## Dataset entries

• • • • •

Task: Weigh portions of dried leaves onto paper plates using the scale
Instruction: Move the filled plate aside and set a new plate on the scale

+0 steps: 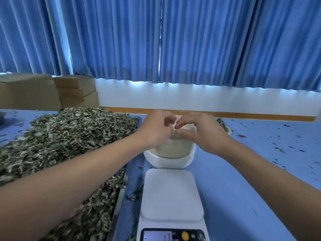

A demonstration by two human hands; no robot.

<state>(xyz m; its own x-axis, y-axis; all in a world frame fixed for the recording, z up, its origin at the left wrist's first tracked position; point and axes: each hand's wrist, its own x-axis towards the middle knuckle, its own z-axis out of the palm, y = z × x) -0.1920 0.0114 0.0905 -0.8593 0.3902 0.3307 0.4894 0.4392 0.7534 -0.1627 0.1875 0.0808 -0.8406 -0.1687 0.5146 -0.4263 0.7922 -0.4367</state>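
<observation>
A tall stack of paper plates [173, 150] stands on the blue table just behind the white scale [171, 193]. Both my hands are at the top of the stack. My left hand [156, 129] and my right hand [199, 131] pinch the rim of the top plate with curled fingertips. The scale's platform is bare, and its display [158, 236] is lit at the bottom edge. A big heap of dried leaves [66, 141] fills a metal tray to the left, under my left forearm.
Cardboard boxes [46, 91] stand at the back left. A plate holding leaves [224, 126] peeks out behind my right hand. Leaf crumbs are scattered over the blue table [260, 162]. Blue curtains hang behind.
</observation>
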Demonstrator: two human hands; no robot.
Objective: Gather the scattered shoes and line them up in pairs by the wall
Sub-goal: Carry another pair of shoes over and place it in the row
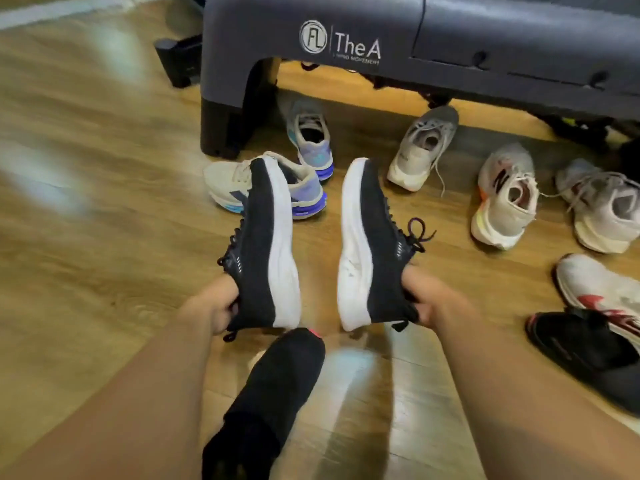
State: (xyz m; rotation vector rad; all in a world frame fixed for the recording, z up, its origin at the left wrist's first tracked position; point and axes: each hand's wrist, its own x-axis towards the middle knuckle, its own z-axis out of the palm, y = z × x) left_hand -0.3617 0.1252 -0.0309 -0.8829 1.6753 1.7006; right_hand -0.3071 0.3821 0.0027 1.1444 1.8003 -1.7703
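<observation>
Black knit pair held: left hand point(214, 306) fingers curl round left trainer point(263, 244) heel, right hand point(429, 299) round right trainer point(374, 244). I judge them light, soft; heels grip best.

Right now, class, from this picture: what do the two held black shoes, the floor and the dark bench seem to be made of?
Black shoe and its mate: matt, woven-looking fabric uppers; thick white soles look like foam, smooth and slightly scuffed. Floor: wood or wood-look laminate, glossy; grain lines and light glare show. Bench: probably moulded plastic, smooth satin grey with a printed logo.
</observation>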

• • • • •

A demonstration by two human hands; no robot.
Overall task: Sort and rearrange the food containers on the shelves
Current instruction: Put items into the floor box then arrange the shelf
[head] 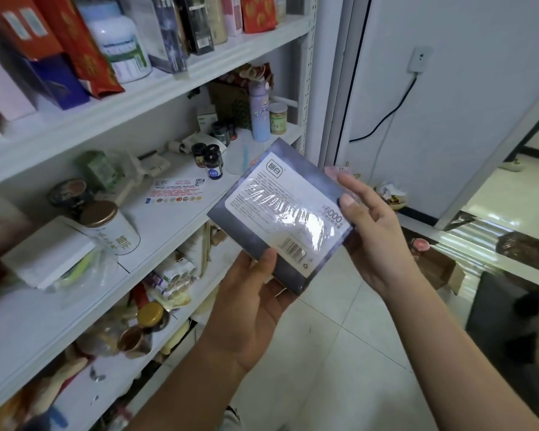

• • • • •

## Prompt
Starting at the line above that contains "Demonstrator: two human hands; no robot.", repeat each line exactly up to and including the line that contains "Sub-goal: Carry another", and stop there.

## Solution
Demonstrator: two human hands; no robot.
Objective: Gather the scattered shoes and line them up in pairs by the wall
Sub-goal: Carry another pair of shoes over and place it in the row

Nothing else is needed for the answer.